II. FEES, PAYMENT AND TERM
As consideration for the website hosting services you have selected, you agree to pay us the applicable service(s) fees. All fees payable hereunder are non-refundable unless otherwise specified. As further consideration for the website hosting Services, you agree to: (1) provide all current, complete and accurate information about you for billing purposes. (2) Maintain and update this information as needed to keep it current, complete and accurate. All such information shall be referred to as account information ("Account Information"). 3) Website packages are billed 1 year in advance, in 1 year increments only; 4) We do not offer refunds of any kind, 5) We do not provide technical support for computers or phones or other devices; 6) We do not provide technical support for third party software such as Google Apps, or Facebook.; 7) We provide free email support for technical questions related directly to our products or services only; 8) All other services are billed to the client on a hourly basis.
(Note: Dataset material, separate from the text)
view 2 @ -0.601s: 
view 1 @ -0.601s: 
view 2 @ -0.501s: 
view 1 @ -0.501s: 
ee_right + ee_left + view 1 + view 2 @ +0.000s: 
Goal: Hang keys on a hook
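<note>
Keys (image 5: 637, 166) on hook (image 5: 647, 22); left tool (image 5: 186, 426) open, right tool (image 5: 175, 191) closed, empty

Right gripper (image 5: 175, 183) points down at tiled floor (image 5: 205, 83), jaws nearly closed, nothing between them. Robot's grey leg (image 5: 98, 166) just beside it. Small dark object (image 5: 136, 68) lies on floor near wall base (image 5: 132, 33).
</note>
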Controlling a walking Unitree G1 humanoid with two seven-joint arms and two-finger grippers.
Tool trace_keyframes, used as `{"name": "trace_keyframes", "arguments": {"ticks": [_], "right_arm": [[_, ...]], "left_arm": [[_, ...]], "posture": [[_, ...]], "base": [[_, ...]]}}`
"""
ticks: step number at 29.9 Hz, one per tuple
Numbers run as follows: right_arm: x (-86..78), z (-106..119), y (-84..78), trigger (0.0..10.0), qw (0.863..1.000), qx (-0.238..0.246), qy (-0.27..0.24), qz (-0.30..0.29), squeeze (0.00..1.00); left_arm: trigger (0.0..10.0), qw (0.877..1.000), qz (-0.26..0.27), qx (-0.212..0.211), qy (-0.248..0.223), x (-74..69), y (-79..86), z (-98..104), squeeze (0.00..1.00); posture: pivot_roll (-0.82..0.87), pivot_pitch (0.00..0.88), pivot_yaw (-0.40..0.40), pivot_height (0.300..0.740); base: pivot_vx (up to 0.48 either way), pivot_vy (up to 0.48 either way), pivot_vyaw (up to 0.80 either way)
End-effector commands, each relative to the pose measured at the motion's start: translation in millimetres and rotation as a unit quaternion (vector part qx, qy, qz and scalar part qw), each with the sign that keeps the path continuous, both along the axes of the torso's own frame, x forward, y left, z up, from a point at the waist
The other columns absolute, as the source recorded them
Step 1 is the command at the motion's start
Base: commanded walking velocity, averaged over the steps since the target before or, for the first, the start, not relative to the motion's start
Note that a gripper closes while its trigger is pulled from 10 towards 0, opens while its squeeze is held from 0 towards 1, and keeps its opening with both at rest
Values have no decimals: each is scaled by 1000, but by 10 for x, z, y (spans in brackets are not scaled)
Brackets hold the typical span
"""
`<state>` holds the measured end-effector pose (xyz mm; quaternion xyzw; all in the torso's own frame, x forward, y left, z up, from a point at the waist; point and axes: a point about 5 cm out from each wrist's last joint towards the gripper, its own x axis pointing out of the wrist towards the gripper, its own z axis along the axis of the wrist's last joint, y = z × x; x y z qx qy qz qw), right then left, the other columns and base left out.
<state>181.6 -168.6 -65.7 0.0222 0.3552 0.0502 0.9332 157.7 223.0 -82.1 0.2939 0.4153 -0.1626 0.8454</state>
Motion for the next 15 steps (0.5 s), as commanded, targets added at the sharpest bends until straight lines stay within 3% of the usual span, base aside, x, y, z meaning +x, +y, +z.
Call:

III. MODIFICATIONS TO AGREEMENT
You agree, during the period of this Agreement, that we may: (1) revise the terms and conditions of this Agreement; and (2) change the services provided under this Agreement. Any such revision or change will be binding and effective immediately on posting of the revised Agreement or change to the service(s) on our web site, or on notification to you by e-mail or regular mail as per the Notices section of this agreement, Section 5. You agree to review our web site, including the Agreement, periodically to be aware of any such revisions. If you do not agree with any revision to the Agreement, you may terminate this Agreement at any time by providing us with notice by e-mail or regular mail as per the Notices section of this agreement, Section 5. Notice of your termination will be effective on receipt and processing by us. You agree that, by continuing to use the Services following notice of any revision to this Agreement or change in service(s), you abide by any such revisions or changes. You further agree that we, in our sole discretion, may modify our Dispute Policy at any time.
IV. MODIFICATIONS TO YOUR ACCOUNT
In order to change any of your account information with us, email us at email@example.com or submit a ticket at http://www.brainware.net/ticket/.
Any notice, direction or other communication given under this Agreement shall be in writing and given by sending it via e-mail or via regular mail. In the case of e-mail, valid notice shall only have been deemed to have been given when an electronic confirmation of delivery has been obtained by the sender, in the case of notice to us to firstname.lastname@example.org. Mail shall be sent to "Brainware", 164 Santa Ana Ave, Long Beach, CA 90803. Any e-mail communication shall be deemed to have been validly and effectively given on the date of such communication.
VI. ACCEPTANCE OF AGREEMENT
YOU ACKNOWLEDGE THAT YOU HAVE READ THIS AGREEMENT AND AGREE TO ALL ITS TERMS AND CONDITIONS. YOU HAVE INDEPENDENTLY EVALUATED THE DESIRABILITY OF PARTICIPATING IN THE AFFILIATE NETWORK AND ARE NOT RELYING ON ANY REPRESENTATION, GUARANTEE OR STATEMENT OTHER THAN AS SET FORTH IN THIS AGREEMENT.